Records from a collection ::
* * * * * * * * *

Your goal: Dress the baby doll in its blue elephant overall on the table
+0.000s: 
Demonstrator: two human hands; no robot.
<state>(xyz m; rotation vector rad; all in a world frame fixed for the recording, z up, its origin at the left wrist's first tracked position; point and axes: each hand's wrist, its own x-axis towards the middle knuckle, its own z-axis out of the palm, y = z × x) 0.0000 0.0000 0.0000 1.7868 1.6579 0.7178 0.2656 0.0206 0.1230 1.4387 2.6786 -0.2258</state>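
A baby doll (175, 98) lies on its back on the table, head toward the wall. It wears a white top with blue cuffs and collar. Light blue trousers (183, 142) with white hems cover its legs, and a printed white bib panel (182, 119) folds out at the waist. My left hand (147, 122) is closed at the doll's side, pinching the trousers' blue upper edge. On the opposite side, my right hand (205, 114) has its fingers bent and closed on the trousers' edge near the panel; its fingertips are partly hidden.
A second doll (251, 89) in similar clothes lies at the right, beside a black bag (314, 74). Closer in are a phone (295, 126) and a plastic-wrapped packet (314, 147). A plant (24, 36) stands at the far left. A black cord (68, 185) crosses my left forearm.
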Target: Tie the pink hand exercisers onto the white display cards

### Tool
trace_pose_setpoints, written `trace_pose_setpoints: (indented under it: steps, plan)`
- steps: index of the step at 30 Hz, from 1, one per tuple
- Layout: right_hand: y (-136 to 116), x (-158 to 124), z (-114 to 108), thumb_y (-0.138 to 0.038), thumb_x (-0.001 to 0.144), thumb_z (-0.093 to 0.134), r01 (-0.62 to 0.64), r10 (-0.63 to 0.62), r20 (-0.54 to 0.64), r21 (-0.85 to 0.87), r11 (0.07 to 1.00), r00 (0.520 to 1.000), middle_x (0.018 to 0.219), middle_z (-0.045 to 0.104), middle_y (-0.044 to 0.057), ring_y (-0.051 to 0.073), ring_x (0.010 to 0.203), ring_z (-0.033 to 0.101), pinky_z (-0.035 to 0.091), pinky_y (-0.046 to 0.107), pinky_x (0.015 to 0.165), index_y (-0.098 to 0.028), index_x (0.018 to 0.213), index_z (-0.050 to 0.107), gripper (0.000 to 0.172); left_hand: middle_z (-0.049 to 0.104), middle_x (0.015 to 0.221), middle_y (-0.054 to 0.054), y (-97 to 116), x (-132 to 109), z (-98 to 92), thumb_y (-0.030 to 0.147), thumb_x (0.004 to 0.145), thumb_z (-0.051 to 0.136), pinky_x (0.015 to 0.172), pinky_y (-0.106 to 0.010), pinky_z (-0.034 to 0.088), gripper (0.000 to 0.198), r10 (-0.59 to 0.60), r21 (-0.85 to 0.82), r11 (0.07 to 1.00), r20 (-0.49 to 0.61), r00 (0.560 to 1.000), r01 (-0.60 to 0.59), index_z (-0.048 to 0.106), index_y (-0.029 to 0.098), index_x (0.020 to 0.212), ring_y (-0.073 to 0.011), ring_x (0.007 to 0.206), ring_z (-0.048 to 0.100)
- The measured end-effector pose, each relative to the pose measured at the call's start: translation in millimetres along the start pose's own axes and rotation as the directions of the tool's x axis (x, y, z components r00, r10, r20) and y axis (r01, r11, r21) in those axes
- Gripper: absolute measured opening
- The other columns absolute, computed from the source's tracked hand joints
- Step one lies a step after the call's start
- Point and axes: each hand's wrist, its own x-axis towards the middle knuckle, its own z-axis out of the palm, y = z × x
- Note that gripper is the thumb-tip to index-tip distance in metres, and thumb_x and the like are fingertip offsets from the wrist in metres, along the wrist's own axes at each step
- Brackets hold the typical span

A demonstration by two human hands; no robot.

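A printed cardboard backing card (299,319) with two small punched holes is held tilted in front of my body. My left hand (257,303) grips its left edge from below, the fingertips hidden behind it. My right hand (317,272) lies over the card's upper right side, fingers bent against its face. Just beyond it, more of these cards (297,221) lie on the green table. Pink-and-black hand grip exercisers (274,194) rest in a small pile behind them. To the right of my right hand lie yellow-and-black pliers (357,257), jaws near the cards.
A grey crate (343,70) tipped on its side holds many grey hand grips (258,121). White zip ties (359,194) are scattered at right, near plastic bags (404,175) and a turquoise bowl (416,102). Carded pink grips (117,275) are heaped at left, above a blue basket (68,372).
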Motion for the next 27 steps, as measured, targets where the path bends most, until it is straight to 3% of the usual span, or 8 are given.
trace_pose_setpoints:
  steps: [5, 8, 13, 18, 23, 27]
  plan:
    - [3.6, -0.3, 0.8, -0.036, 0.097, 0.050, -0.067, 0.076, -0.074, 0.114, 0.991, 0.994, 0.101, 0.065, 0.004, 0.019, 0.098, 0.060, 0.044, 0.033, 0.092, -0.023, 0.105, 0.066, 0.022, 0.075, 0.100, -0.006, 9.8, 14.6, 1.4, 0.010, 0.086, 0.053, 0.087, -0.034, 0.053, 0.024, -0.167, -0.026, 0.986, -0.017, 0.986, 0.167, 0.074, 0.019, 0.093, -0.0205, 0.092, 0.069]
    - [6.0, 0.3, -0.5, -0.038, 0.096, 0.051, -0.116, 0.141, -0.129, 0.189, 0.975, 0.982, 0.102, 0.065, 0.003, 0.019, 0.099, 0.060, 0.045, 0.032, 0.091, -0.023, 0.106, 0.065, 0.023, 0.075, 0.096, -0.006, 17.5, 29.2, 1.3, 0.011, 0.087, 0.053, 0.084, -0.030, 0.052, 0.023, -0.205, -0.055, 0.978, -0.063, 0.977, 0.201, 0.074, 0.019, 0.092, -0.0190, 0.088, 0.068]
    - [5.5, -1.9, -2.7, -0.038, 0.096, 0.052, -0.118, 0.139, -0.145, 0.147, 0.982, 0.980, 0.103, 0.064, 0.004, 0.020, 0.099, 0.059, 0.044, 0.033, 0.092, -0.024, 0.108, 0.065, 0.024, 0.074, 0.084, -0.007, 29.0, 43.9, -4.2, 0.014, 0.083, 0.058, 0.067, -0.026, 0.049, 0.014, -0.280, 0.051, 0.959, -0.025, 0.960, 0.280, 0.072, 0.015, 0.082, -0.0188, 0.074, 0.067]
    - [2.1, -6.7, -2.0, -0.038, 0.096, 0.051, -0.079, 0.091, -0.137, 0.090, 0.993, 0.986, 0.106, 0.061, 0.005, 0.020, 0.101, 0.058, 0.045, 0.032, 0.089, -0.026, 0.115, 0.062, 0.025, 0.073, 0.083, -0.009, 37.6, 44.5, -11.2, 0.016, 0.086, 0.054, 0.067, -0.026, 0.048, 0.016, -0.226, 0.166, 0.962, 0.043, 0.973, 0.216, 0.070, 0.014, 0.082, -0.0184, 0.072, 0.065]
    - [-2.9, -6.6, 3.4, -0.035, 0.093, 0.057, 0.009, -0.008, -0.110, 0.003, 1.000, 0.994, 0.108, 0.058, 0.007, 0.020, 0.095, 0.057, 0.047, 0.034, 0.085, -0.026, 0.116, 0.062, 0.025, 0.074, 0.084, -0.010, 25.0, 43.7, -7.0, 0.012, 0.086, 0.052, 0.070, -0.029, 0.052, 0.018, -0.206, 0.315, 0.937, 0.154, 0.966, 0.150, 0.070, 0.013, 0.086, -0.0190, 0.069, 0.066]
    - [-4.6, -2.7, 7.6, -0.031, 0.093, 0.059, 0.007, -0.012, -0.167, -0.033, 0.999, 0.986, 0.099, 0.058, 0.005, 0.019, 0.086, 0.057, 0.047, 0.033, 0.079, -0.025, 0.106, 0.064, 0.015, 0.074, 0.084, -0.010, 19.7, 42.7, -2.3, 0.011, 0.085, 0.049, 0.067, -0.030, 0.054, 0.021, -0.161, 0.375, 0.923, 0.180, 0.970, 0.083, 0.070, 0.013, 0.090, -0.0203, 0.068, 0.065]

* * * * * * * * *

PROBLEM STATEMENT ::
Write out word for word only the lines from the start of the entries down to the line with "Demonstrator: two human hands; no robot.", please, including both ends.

TASK RESPONSE ::
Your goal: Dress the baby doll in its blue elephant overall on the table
+0.000s: 
Demonstrator: two human hands; no robot.

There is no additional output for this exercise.